*** Block opens ***

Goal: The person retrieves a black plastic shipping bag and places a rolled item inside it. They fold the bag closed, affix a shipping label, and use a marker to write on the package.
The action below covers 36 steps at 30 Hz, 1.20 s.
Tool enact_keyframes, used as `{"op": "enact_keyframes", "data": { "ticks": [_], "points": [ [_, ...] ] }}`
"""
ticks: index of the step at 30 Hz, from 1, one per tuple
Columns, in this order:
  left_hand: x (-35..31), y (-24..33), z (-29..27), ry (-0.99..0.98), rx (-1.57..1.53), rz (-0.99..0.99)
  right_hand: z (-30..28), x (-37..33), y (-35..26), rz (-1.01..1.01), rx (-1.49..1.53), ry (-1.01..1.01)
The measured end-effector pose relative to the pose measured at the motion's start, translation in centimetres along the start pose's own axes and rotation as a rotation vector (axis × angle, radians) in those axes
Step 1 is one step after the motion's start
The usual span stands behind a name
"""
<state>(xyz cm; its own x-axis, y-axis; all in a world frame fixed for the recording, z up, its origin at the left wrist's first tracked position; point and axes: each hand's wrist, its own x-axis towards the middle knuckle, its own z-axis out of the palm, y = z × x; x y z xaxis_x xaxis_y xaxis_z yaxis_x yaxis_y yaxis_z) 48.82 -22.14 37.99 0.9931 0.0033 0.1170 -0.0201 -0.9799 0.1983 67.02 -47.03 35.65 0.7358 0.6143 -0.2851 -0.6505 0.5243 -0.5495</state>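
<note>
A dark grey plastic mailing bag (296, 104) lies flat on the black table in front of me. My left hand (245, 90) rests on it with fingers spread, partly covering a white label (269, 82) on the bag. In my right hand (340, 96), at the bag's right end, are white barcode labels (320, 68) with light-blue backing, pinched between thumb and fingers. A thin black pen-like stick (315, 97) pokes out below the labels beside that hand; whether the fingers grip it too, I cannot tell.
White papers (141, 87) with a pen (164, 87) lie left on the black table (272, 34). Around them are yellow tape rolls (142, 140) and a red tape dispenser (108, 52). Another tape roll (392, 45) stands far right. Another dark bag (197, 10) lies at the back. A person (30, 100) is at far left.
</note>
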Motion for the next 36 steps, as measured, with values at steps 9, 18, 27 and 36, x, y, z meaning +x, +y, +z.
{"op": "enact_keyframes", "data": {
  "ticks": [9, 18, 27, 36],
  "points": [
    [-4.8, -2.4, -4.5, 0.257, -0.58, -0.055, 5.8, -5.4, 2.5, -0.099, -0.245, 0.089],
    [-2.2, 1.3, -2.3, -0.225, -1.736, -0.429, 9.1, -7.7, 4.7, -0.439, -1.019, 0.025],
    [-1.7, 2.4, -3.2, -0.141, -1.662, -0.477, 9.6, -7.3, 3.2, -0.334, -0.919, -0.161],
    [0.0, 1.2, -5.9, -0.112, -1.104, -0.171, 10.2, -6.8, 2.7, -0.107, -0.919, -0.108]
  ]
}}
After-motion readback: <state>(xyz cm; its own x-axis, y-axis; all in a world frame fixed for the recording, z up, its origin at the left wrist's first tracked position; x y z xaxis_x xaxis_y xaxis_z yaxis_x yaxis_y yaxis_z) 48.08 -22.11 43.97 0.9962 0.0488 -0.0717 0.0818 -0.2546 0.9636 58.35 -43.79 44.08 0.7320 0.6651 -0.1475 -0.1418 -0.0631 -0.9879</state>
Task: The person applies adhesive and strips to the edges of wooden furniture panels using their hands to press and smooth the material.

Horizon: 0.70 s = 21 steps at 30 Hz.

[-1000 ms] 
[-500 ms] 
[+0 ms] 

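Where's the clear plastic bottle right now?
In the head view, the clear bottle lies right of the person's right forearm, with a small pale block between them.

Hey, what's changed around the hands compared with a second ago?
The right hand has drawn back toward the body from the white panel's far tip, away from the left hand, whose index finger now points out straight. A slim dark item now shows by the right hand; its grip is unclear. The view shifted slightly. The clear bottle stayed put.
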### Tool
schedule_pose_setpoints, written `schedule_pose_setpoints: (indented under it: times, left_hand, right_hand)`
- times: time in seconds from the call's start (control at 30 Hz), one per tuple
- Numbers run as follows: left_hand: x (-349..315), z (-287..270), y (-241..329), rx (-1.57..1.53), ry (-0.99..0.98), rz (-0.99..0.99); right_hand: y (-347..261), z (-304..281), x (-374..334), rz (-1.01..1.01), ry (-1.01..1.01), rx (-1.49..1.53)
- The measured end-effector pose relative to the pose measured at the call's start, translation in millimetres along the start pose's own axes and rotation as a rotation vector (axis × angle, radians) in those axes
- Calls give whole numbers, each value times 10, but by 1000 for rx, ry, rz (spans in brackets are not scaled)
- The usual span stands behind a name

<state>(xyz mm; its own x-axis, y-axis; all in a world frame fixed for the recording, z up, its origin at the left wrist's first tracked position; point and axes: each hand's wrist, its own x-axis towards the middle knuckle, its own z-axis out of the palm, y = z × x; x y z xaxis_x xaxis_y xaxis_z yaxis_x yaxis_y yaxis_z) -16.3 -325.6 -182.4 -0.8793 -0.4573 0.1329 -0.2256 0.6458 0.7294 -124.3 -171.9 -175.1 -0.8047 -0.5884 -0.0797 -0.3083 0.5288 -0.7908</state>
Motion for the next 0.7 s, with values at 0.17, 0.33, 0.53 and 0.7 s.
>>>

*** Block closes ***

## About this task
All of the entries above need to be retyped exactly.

## Finished task
Goal: The person retrieves a black plastic shipping bag and places a rolled item inside it. They fold the bag closed, affix a shipping label, and use a marker to write on the package.
The action below covers 36 steps at 30 Hz, 1.20 s.
Tool enact_keyframes, used as `{"op": "enact_keyframes", "data": { "ticks": [_], "points": [ [_, ...] ] }}`
"""
ticks: index of the step at 30 Hz, from 1, one per tuple
Columns, in this order:
  left_hand: x (-35..31), y (-24..33), z (-29..27), ry (-0.99..0.98), rx (-1.57..1.53), rz (-0.99..0.99)
  right_hand: z (-30..28), x (-37..33), y (-35..26), rz (-1.01..1.01), rx (-1.49..1.53), ry (-1.01..1.01)
The measured end-effector pose relative to the pose measured at the motion's start, translation in centimetres along the start pose's own axes and rotation as a rotation vector (axis × angle, radians) in those axes
Step 1 is one step after the motion's start
The usual span stands behind a name
"""
<state>(xyz cm; its own x-axis, y-axis; all in a world frame fixed for the recording, z up, its origin at the left wrist's first tracked position; point and axes: each hand's wrist, its own x-axis towards the middle knuckle, its own z-axis out of the palm, y = z × x; x y z xaxis_x xaxis_y xaxis_z yaxis_x yaxis_y yaxis_z) 48.82 -22.14 37.99 0.9931 0.0033 0.1170 -0.0201 -0.9799 0.1983 67.02 -47.03 35.65 0.7358 0.6143 -0.2851 -0.6505 0.5243 -0.5495</state>
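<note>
A dark grey plastic mailing bag (296, 104) lies flat on the black table in front of me. My left hand (245, 90) rests on it with fingers spread, partly covering a white label (269, 82) on the bag. In my right hand (340, 96), at the bag's right end, are white barcode labels (320, 68) with light-blue backing, pinched between thumb and fingers. A thin black pen-like stick (315, 97) pokes out below the labels beside that hand; whether the fingers grip it too, I cannot tell.
White papers (141, 87) with a pen (164, 87) lie left on the black table (272, 34). Around them are yellow tape rolls (142, 140) and a red tape dispenser (108, 52). Another tape roll (392, 45) stands far right. Another dark bag (197, 10) lies at the back. A person (30, 100) is at far left.
</note>
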Motion for the next 36 steps, as measured, with values at steps 9, 18, 27 and 36, x, y, z meaning +x, +y, +z.
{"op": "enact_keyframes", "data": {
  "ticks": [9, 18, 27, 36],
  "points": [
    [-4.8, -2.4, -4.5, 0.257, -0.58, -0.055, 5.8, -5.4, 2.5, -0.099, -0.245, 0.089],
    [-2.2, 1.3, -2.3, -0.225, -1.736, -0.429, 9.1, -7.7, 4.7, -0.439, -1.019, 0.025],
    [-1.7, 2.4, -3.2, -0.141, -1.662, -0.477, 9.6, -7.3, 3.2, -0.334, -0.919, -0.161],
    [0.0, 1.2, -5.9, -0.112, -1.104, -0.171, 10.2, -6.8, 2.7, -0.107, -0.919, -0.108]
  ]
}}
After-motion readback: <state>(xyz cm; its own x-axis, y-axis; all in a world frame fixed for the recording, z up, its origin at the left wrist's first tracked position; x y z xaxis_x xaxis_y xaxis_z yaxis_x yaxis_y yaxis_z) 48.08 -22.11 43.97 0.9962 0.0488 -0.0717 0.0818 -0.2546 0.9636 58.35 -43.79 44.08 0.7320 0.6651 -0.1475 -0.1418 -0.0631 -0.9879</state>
Task: The person applies adhesive and strips to the edges of wooden furniture panels using their hands to press and smooth the material.

Horizon: 0.70 s = 21 steps at 30 Hz.

[-1000 ms] 
[-500 ms] 
[+0 ms] 

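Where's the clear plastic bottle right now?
In the head view, the clear bottle lies right of the person's right forearm, with a small pale block between them.

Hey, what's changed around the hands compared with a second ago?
The right hand has drawn back toward the body from the white panel's far tip, away from the left hand, whose index finger now points out straight. A slim dark item now shows by the right hand; its grip is unclear. The view shifted slightly. The clear bottle stayed put.
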### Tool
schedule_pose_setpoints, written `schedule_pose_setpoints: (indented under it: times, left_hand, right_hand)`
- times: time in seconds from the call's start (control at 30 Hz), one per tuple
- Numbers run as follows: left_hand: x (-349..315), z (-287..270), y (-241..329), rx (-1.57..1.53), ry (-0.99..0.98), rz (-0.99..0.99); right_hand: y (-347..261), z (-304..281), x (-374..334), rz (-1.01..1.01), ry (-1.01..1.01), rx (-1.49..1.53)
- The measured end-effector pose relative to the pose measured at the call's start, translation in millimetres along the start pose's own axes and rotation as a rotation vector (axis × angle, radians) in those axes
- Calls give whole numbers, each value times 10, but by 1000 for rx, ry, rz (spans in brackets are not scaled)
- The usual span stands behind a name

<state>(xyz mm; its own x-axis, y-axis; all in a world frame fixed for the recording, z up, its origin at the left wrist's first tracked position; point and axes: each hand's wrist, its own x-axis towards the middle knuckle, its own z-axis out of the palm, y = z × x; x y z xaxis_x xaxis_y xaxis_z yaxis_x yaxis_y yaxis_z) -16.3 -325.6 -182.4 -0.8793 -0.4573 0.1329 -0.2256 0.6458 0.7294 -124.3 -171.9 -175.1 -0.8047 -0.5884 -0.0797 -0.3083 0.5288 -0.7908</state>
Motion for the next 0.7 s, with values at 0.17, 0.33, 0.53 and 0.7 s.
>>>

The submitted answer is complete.